- _WHAT TO DO_
In the data below, begin at the line with "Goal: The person" and stop after the line with "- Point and"; output those lines exactly and no pictures.

[Stored items]
┏━━
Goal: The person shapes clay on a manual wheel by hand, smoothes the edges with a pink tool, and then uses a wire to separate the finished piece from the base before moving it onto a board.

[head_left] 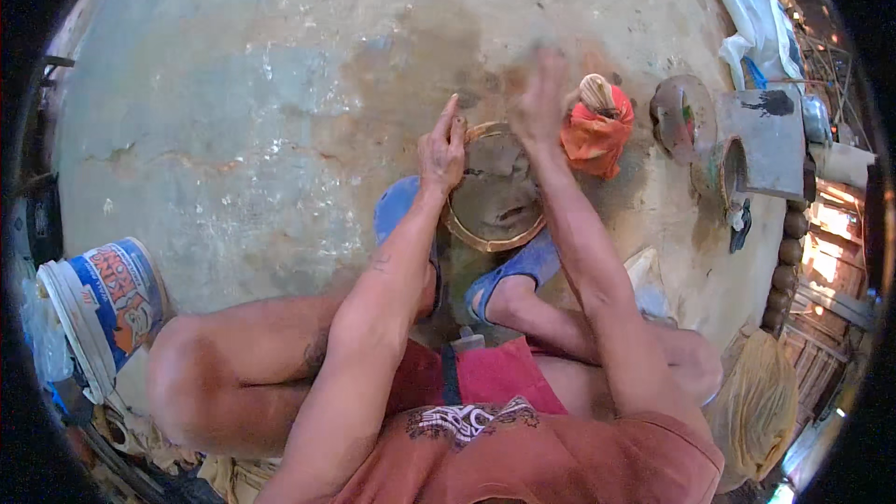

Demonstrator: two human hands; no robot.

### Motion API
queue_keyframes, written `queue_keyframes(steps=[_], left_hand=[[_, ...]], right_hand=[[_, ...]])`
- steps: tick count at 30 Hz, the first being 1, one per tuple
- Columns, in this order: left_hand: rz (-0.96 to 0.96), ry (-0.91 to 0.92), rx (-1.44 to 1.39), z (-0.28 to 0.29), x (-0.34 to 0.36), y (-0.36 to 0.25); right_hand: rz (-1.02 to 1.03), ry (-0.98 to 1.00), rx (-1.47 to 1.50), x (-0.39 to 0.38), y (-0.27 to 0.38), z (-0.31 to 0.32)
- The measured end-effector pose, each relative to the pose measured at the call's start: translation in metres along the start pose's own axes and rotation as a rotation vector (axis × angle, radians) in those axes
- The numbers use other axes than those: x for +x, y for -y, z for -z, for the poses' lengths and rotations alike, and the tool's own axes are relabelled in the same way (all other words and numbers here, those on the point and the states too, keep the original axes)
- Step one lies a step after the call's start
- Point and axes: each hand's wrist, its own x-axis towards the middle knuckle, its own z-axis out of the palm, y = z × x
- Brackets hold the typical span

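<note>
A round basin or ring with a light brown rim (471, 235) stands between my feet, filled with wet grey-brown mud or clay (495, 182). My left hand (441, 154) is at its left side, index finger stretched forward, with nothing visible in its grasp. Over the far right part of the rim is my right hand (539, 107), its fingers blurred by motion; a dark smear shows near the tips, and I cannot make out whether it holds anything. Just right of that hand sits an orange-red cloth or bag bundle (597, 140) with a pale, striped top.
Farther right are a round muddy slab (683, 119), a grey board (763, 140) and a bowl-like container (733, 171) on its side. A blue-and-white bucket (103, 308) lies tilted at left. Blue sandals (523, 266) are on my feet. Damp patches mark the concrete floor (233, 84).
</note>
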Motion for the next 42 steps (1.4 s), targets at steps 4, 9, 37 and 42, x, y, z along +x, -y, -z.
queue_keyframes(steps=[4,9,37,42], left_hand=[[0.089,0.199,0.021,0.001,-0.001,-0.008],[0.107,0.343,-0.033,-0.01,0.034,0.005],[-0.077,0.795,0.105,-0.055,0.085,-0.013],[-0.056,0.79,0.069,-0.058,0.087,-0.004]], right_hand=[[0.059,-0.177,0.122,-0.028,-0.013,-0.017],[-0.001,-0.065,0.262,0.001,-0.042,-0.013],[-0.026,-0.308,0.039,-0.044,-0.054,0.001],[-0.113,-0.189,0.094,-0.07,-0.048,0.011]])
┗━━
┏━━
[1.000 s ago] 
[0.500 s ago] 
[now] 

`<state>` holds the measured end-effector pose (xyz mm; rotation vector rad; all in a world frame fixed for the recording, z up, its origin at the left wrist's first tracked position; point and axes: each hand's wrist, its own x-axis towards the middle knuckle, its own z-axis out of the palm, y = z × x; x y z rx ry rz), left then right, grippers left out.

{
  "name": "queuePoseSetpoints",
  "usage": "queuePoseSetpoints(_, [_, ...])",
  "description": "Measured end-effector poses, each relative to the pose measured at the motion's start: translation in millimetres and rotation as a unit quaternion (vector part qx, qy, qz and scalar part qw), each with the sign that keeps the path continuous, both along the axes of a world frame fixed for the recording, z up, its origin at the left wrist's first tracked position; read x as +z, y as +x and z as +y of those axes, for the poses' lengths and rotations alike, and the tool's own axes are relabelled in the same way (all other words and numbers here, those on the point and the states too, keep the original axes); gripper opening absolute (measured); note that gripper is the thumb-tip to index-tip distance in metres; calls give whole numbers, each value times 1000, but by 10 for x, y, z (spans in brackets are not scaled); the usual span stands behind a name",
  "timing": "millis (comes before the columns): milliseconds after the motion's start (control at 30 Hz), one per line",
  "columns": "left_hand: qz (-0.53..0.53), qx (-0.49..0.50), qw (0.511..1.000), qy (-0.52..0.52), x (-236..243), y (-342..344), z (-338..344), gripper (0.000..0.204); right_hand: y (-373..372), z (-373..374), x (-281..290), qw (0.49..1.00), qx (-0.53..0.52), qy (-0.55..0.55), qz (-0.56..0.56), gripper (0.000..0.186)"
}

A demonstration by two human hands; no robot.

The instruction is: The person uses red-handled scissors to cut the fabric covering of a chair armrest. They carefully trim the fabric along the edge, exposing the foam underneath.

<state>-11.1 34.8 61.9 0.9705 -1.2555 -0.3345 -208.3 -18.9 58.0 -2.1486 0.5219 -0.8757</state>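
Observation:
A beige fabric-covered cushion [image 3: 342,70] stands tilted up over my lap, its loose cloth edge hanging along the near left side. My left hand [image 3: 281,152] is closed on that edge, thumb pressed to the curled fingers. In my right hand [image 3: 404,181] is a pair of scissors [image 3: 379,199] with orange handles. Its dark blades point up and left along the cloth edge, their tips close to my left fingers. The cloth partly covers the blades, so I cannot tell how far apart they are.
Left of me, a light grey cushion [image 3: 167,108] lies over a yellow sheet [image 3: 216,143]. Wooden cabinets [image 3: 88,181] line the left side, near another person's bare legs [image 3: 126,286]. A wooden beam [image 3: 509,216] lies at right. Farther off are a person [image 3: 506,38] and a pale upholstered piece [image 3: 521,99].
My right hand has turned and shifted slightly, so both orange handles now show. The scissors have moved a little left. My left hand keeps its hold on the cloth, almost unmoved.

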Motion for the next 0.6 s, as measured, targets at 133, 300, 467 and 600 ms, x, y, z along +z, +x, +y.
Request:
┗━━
- _ANSWER BOX_
Goal: The person shapes clay on a manual wheel by hand, smoothes the edges with a pink tool, and then uses a wire to separate the finished piece from the base before moving it onto a board.

[head_left] 

Demonstrator: two human hands; no robot.

### Motion API
queue_keyframes, written `queue_keyframes(steps=[_], left_hand=[[_, ...]], right_hand=[[_, ...]])`
- steps: tick count at 30 Hz, the first being 1, one per tuple
- Columns, in this order: left_hand: rz (-0.96 to 0.96), ry (-0.91 to 0.92), rx (-1.44 to 1.39), z (-0.28 to 0.29), x (-0.34 to 0.36), y (-0.36 to 0.25); right_hand: rz (-1.02 to 1.03), ry (-0.98 to 1.00), rx (-1.47 to 1.50), x (-0.39 to 0.38), y (-0.27 to 0.38), z (-0.31 to 0.32)
- The measured end-effector pose, each relative to the pose measured at the call's start: translation in metres along the start pose's own axes and rotation as a rotation vector (axis × angle, radians) in those axes
- The numbers use other axes than those: x for +x, y for -y, z for -z, for the poses' lengths and rotations alike, and the tool's own axes are relabelled in the same way (all other words and numbers here, those on the point and the states too, keep the original axes)
- Step one lies a step after the call's start
- Point and axes: each hand's wrist, its own x-axis towards the middle knuckle, its own z-axis out of the palm, y = z × x

Nothing else is left to add to this answer.